Your task:
Print nothing except the lines of the listing below from the line with "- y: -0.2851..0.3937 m" to the line with "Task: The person", each exactly as written, both ends included.

Input data:
►

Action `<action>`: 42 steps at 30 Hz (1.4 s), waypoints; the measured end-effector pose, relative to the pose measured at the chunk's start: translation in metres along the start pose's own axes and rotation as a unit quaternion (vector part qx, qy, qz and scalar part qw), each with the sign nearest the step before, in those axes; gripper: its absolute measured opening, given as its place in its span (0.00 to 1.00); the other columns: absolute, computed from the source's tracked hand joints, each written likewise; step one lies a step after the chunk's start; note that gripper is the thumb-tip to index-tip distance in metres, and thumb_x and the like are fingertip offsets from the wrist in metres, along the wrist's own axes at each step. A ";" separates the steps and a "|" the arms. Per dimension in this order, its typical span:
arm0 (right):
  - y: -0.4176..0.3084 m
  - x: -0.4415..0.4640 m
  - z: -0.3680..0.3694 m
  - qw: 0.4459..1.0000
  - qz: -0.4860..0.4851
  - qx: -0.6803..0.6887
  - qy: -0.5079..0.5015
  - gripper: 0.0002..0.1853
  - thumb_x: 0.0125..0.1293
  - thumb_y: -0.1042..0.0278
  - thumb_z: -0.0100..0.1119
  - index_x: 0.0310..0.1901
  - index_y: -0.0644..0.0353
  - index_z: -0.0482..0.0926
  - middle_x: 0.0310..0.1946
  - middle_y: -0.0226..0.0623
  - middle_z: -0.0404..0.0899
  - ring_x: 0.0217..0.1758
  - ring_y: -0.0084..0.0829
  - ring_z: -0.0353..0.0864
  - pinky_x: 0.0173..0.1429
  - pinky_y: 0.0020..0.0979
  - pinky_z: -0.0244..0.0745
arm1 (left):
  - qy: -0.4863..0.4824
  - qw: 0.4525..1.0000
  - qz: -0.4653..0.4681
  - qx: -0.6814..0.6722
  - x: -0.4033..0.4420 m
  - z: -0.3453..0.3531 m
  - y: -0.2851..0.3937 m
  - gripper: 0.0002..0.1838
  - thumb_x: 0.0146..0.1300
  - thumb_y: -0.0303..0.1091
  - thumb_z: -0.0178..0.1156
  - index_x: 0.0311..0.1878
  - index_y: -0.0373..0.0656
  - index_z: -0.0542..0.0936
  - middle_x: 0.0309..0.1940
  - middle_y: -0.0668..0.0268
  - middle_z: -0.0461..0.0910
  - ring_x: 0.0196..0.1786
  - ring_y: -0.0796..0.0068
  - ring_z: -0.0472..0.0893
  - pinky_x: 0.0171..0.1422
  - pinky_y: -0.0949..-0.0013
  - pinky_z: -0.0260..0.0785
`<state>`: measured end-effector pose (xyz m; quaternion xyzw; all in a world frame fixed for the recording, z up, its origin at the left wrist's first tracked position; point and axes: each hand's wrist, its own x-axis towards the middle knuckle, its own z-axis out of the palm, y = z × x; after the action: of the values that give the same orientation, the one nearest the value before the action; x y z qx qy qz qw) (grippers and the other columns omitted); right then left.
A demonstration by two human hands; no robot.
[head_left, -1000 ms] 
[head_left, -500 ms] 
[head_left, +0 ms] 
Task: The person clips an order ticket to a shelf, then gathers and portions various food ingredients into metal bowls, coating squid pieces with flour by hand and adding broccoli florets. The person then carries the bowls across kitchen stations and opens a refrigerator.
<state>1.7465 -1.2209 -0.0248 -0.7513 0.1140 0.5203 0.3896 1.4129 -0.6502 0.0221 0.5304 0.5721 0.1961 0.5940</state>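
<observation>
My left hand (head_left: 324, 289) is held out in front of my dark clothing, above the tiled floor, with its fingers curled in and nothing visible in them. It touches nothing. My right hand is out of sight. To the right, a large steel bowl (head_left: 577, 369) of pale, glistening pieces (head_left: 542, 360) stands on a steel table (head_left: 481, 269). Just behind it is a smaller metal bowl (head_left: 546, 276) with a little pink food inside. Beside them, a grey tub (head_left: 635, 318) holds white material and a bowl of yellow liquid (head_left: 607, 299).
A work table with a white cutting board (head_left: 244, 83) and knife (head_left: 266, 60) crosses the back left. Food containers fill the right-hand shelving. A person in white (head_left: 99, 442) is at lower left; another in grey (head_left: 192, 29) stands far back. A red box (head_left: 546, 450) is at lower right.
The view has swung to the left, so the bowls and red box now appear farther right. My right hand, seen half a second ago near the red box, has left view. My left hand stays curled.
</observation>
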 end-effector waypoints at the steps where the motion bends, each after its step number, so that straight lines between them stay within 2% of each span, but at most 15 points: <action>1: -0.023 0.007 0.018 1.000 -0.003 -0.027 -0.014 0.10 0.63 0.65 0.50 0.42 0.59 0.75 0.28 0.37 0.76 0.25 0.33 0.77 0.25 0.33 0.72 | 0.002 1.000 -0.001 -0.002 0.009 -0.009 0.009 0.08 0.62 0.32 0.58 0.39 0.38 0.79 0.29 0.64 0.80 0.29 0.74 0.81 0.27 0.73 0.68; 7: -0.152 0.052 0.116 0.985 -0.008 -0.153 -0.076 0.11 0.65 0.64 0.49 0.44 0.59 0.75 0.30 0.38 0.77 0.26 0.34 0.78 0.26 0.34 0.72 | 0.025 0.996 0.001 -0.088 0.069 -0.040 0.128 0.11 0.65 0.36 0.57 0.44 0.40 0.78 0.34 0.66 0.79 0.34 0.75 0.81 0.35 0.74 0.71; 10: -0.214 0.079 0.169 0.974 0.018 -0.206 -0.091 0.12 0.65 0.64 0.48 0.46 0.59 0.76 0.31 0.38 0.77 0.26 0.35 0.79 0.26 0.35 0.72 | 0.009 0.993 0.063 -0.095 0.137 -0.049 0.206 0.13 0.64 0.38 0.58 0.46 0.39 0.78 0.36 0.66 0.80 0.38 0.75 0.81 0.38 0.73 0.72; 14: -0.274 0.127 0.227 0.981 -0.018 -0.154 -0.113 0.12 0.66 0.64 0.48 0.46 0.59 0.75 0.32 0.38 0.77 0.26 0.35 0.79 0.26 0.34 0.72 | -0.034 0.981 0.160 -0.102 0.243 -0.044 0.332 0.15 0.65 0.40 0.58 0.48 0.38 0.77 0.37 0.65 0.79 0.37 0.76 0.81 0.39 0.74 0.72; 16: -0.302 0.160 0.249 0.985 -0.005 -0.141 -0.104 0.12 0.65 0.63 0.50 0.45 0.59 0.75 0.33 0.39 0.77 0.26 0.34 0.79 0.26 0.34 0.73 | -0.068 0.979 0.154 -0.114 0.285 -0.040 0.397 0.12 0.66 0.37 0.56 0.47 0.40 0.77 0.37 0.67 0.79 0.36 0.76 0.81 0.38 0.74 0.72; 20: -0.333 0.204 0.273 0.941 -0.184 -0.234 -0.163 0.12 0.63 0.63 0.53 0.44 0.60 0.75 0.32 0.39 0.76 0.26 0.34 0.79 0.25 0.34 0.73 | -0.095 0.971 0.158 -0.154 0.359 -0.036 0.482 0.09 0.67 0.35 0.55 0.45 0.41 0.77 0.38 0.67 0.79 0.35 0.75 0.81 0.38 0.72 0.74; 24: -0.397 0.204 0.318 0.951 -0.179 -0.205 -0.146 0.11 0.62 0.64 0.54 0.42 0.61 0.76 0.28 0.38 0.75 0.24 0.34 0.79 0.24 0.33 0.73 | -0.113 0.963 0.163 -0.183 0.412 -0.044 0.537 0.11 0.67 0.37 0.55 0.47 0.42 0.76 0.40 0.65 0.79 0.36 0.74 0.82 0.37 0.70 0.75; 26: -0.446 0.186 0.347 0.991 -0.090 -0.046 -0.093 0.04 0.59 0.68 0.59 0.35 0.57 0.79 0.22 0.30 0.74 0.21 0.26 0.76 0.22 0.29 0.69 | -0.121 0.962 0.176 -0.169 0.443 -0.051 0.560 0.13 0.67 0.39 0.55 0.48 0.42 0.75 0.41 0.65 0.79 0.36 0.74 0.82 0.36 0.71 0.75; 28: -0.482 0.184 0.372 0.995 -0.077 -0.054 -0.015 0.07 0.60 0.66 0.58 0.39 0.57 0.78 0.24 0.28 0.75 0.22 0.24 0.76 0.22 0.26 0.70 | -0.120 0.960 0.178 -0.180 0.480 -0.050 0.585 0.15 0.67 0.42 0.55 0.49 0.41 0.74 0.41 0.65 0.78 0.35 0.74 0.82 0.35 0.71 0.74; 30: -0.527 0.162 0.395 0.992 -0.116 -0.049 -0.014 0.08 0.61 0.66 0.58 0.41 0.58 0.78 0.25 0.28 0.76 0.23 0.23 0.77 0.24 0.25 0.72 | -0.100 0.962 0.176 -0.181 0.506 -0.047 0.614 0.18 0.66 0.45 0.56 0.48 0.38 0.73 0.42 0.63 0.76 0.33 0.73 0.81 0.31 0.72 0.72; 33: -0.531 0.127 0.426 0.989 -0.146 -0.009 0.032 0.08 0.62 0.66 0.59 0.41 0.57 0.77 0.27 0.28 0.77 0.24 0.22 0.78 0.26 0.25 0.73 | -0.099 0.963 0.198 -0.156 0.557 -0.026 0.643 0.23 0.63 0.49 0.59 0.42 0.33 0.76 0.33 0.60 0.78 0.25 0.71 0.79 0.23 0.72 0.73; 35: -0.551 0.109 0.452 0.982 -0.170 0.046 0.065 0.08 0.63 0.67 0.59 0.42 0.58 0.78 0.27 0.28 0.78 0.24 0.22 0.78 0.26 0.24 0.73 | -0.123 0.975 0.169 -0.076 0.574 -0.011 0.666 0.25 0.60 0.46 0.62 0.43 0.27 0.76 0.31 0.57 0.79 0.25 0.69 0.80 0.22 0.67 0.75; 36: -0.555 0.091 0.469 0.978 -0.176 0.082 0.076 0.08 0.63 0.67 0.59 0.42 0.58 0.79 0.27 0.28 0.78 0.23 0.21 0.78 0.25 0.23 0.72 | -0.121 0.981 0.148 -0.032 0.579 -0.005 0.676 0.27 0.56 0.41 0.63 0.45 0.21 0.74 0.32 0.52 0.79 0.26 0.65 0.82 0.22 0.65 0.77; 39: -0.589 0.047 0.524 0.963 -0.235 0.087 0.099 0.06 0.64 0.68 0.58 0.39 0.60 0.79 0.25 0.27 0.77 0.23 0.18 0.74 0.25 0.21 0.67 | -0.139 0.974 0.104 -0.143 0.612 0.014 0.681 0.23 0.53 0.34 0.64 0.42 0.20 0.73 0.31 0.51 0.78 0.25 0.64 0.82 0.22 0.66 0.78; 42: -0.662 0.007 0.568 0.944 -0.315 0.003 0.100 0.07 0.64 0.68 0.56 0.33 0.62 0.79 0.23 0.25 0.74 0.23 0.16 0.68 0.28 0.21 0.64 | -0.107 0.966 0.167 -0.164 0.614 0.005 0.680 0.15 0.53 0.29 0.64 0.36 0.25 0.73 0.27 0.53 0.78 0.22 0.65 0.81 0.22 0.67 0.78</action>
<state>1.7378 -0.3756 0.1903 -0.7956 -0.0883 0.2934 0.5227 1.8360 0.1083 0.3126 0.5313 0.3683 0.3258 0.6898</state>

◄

Exercise solution:
  - y: -0.2851..0.3937 m
  - gripper: 0.0002..0.1838
  - thumb_x: 0.0146..0.1300
  - thumb_y: -0.0303..0.1091
  - thumb_z: -0.0178..0.1156
  - index_x: 0.0311..0.1878
  - index_y: -0.0373..0.0656
  - index_z: -0.0542..0.0936
  - middle_x: 0.0309..0.1940
  - middle_y: -0.0668..0.0268
  - middle_z: -0.0461..0.0910
  - ring_x: 0.0196..0.1786
  - ring_y: -0.0796..0.0068
  - ring_z: -0.0472..0.0893
  - pinky_x: 0.0171..0.1422
  - pinky_y: -0.0949..-0.0013
  - pinky_z: -0.0260..0.0785
`<state>`: measured end-effector pose (xyz m; quaternion xyzw; all in a world frame fixed for the recording, z up, its origin at the left wrist's first tracked position; point and axes: each hand's wrist, its own x-axis towards the middle knuckle, its own z-axis out of the palm, y = z × x; after the action: of the values that give the same orientation, the one nearest the value before the action; x y z qx qy qz qw) (grippers and the other columns omitted); right then left.
A demonstration by two human hands; no robot.
[head_left, -1000 ms] 
[head_left, -500 ms] 
[head_left, +0 ms] 
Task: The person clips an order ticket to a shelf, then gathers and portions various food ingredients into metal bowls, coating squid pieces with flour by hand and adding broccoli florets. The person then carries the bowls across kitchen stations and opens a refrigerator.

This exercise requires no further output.